Jim stood on Mike's right, his left arm around his partner's shoulders. Mike wrapped his right arm around Jim's shoulders. Neither wore a helmet. A snow fluke, a belay plate, and an ice screw hung from each man's harness.

Mike wore a small Outward Bound pin on the front of his fuzzy blue fleece undershirt. On the pin was the organization's motto, adapted from Tennyson's poem, Ulysses: "To serve, to strive, and not to yield."

Weariness creased their faces, but so did joy - they had made it, and they had only a relatively easy eight-hour trek down Emmons Glacier to the woods and their rental car. Clouds skittered across a blue sky, and snow-streaked Mount Adams loomed in the distance. And though it was bright and sunny, they kept their hoods up, the wind stretching out the drawstrings on Jim's jacket.

A plane droned overhead, and the man told Jim and Mike that some of his friends were aboard. They realized the man probably wanted to be alone for an aerial shot, so they retreated off to one side a few dozen yards away and sat in the snow.

They pinched crumbs of granola out of the bottom of a sandwich bag, chewed on stale bagels, and talked.

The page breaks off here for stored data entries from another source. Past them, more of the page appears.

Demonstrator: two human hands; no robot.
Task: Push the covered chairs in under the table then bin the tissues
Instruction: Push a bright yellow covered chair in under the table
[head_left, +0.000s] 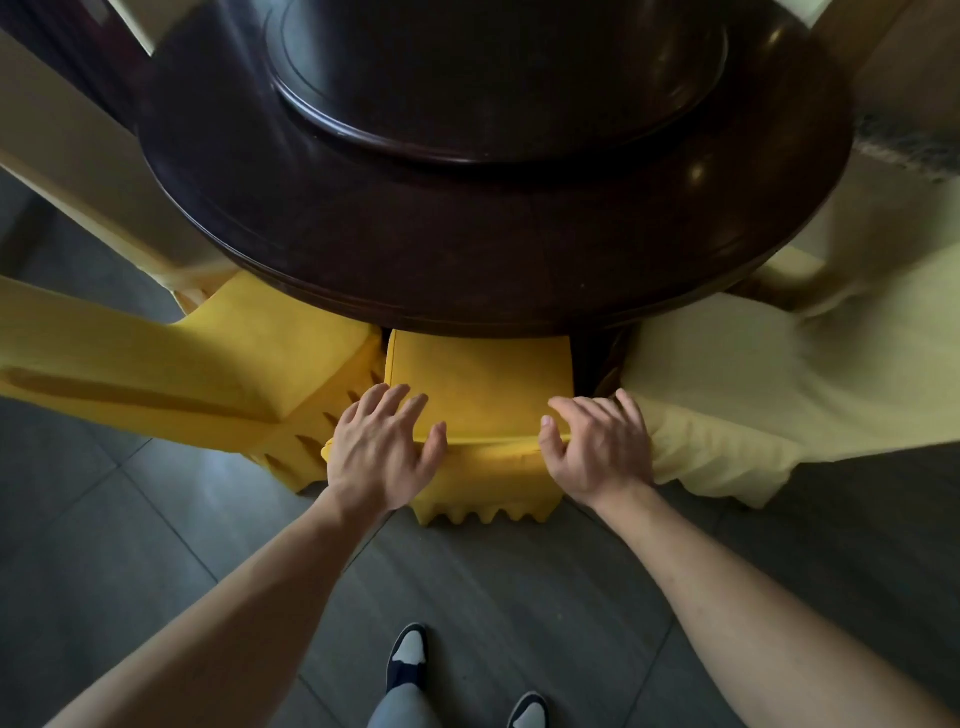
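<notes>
**Both hands on the middle chair at the table's near edge**

Your left hand (382, 452) lies over the left end of the top rail of the yellow-covered chair (480, 384), fingers spread and relaxed, palm on the cloth. Your right hand (597, 449) rests on the right end of the same rail; its thumb hooks over the front edge and its fingers drape forward, loosely curved rather than clamped. Neither hand pinches the cover.

The chair stands at the near edge of the round dark table (467, 249), with the front of its seat already under the tabletop and its back just short of the rim. Left of it, also against the table, is a second yellow chair (218, 364), angled away, its seat partly under the edge. Right of the table's near edge is a pale cream chair (753, 374), its cover touching your right hand's knuckles.

A raised round turntable (493, 78) sits in the middle of the table. No bin or other container is in view, and I can't make out any tissues.

Below the table, on the grey tiled floor (156, 519), your two shoes (410, 657) show between your forearms.
</notes>
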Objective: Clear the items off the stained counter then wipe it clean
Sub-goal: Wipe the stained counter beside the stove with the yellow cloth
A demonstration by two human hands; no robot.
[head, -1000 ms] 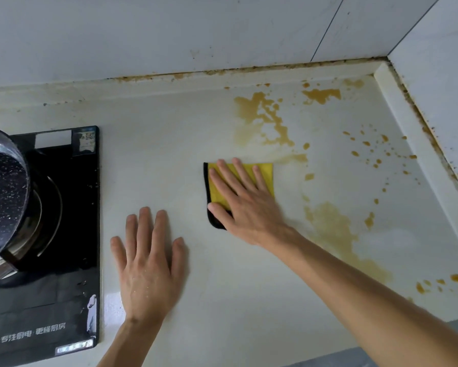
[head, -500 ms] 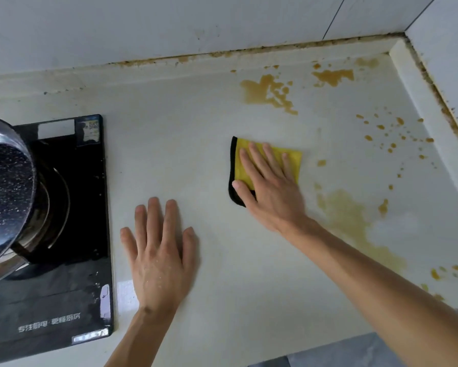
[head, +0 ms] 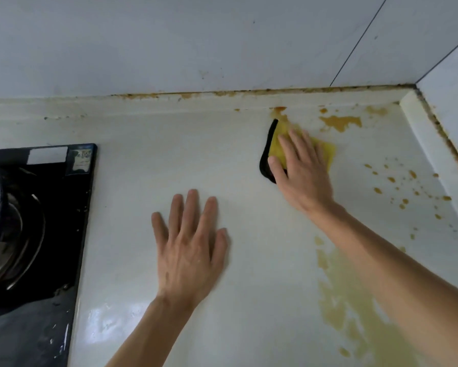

"I wouldn't have done this route with almost anybody else I know, including instructors," Mike said, talking about his fellow teachers at Outward Bound.

"Really, not even the other instructors?" Jim asked, stunned.

"Well," Mike answered, "a lot of them are good mountain people, but that kind of terrain we were on, with the simul-climbing, I couldn't do that kind of committed simul-climbing with most people I know."

Jim's eyes lifted.

Wow. I thought of myself as an avid amateur, and Mike is including me in the inner circle.

"I couldn't have done this route with anybody else I know," Jim said, finally.

After maybe a half-hour on top, they trudged back to the saddle where their packs lay.

They re-rigged the rope, checking each other's knots and harnesses, making sure they were buckled properly.

"Ready to go?" Jim asked.

"Yep," Mike answered, "ready to go."

They started across the upper reaches of Winthrop Glacier. The main trail loomed off to the east and below them, and Jim felt a tick of apprehension as they worked across snow that nobody else had walked on.

After 25 minutes, they reached the main trail - a highway of footprints used by dozens of climbers a day on one of the most popular routes up Rainier.

Awaiting them now was an eight-hour descent - down along Emmons Glacier, down through an area known as The Corridor.

It was an area thought to be relatively crevasse free.